YOUR OBJECTIVE -
After dropping the pictures, give again exactly the lines of the data from its first line through the line with "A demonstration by", which is included as well.

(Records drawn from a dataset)
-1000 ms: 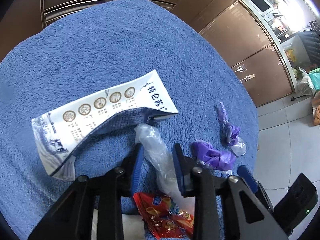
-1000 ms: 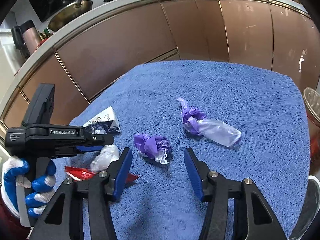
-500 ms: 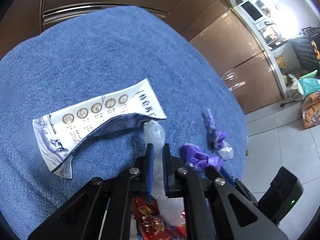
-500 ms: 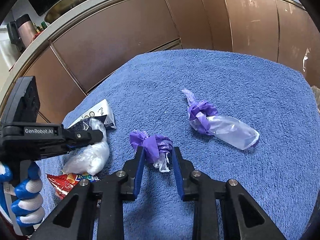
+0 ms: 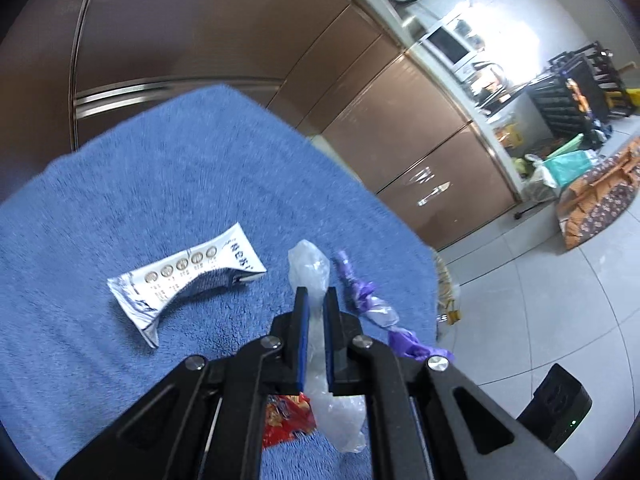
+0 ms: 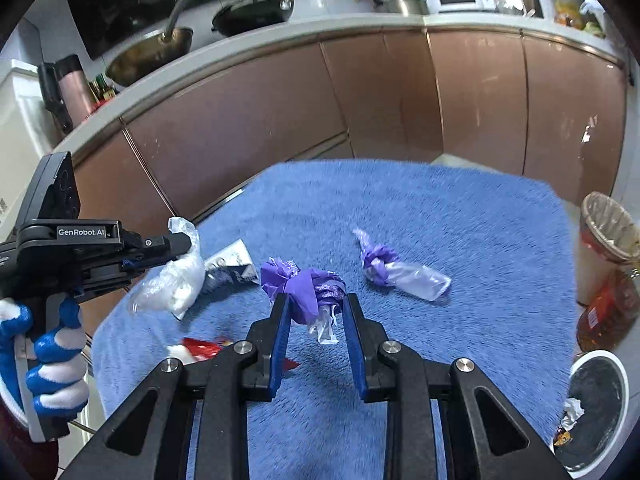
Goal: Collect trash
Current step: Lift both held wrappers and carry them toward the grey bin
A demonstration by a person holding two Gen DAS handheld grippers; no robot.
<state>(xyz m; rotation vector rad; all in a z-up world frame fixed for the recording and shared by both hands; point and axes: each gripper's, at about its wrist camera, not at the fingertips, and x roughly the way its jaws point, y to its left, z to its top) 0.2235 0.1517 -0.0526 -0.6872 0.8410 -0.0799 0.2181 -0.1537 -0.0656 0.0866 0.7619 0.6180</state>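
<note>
Left gripper [image 5: 315, 300] fingers clamped on crumpled clear plastic bag [image 5: 310, 268]. Right gripper [image 6: 314, 308] fingers pinching crumpled purple plastic wad [image 6: 304, 282], above blue towel-covered table [image 6: 460, 208]. Knotted purple-and-clear bag [image 6: 400, 272] at two o'clock.

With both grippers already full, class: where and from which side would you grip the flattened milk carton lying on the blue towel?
Grip the flattened milk carton at its raised, bowed middle, coming from above with jaws across its narrow width: that arch lifts off the towel, while the ends lie flat.
</note>
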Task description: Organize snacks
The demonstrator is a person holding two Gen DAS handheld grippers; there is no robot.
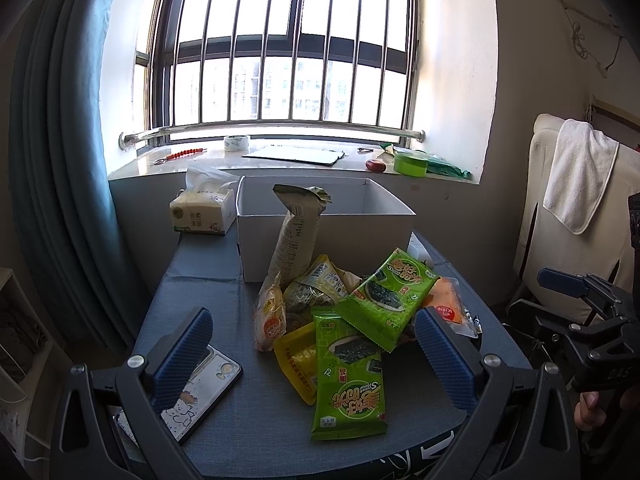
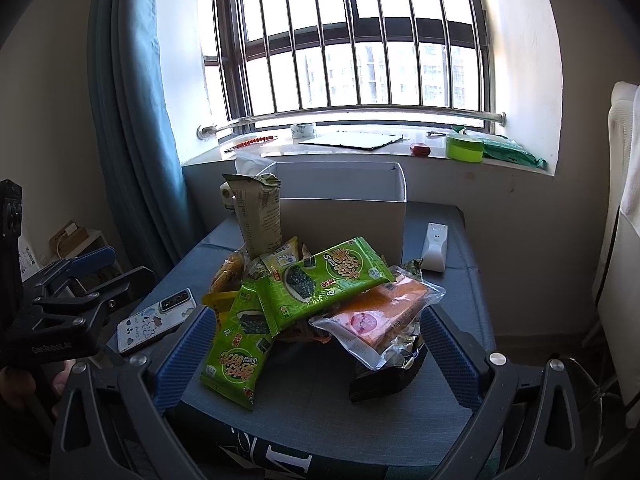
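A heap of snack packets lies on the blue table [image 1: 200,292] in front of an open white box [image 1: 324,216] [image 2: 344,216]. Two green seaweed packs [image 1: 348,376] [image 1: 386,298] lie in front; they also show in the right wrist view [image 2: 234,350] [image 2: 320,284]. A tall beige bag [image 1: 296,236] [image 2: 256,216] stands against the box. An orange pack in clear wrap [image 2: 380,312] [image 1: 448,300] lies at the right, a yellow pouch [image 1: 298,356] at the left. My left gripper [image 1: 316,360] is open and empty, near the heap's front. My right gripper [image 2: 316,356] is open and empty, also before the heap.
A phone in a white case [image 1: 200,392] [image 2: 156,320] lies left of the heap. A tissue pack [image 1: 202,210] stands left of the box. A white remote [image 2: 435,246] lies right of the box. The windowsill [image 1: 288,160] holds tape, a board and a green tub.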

SOLVED EXERCISE -
-1000 ms: 
-1000 ms: 
-500 ms: 
-500 ms: 
+0 ms: 
+0 ms: 
Goal: Collect trash
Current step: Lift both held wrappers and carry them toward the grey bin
A demonstration by a person holding two Gen DAS handheld grippers; no robot.

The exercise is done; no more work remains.